O advogado Martin De Luca, que integra a equipe jurídica da Trump Media e da Rumble, atacou a proposta do ministro Gilmar Mendes de criar uma lei contra embargos no Brasil. De Luca chamou a iniciativa de "teatro político" que prejudicará o país.
Gilmar Mendes revelou na terça-feira (30) que os Três Poderes discutem a criação de uma norma para proteger autoridades e instituições brasileiras de sanções externas. O ministro do STF apresentou a proposta durante o Fórum Empresarial Lide, após os Estados Unidos aplicarem a Lei Magnitsky contra Alexandre de Moraes e revogarem vistos de ministros do governo Lula.
A ideia é impedir que empresas brasileiras cumpram sanções americanas sem autorização expressa das autoridades nacionais. Gilmar defendeu que o Congresso Nacional é o espaço adequado para este debate e citou exemplos europeus de discussões semelhantes relacionadas a embargos contra Cuba e Irã.

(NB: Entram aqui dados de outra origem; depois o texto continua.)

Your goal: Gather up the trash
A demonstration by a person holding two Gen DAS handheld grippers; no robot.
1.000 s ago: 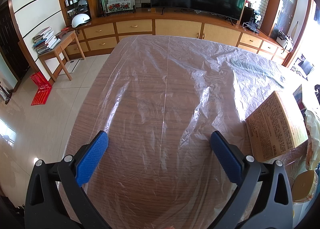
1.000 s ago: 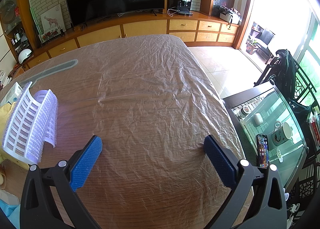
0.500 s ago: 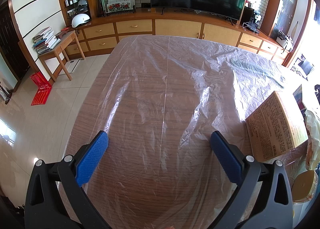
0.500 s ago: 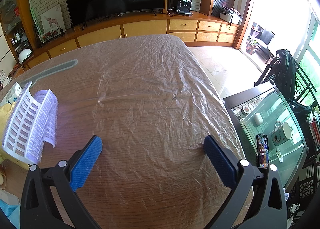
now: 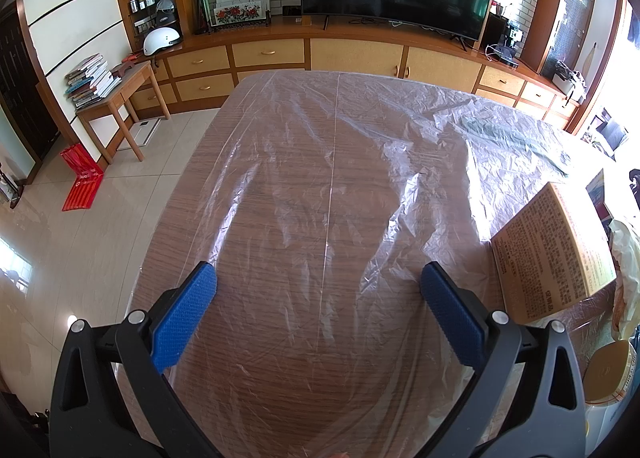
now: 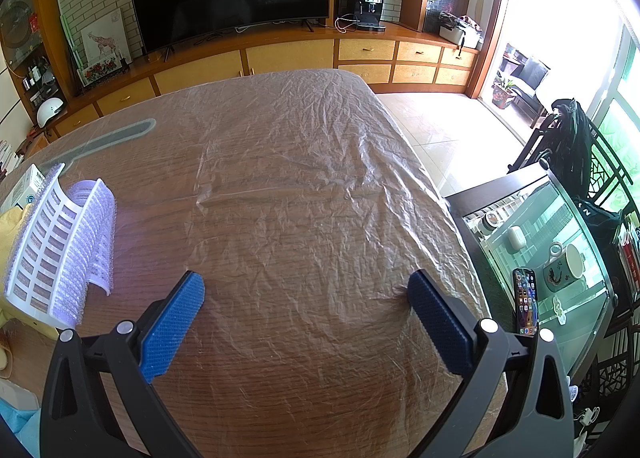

De Luca contestou a eficácia da medida. Segundo o advogado, nenhuma lei pode superar o poder do sistema financeiro americano. Bancos, redes de cartões, seguradoras e provedores de nuvem operam sob regras globais de compliance que não param na fronteira.
O advogado argumenta que a proposta colocará o setor privado brasileiro entre duas exigências contraditórias: obedecer ao governo brasileiro ou seguir as normas de Washington. Na prática, empresas escolherão a regra que evita o colapso sistêmico, optando por encerrar operações no Brasil.

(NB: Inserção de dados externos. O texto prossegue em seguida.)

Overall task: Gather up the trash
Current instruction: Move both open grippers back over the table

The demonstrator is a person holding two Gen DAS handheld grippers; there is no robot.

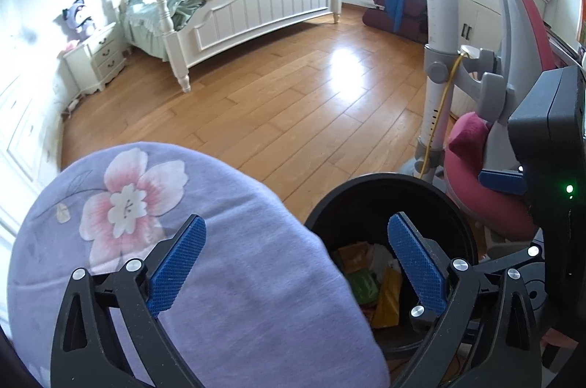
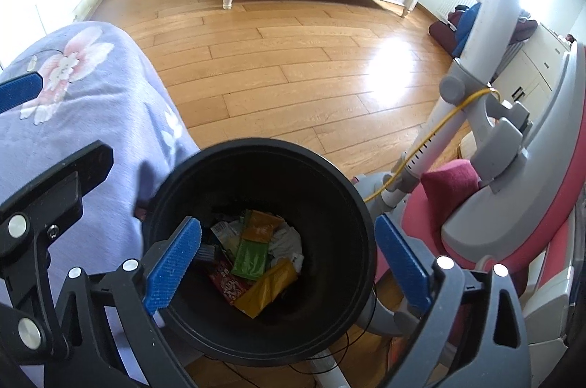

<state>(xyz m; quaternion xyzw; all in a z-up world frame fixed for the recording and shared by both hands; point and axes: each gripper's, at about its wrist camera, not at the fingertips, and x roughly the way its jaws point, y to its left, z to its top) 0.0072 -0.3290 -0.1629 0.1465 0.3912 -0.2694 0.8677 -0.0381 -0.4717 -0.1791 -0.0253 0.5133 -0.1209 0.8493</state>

De Luca citou casos históricos que falharam. O Estatuto de Bloqueio da União Europeia contra sanções ao Irã teve valor simbólico, mas não impediu que grandes empresas europeias se afastassem do país persa. A Lei Antissanções da China também não impediu que bancos chineses com exposição ao dólar respeitassem as regras americanas.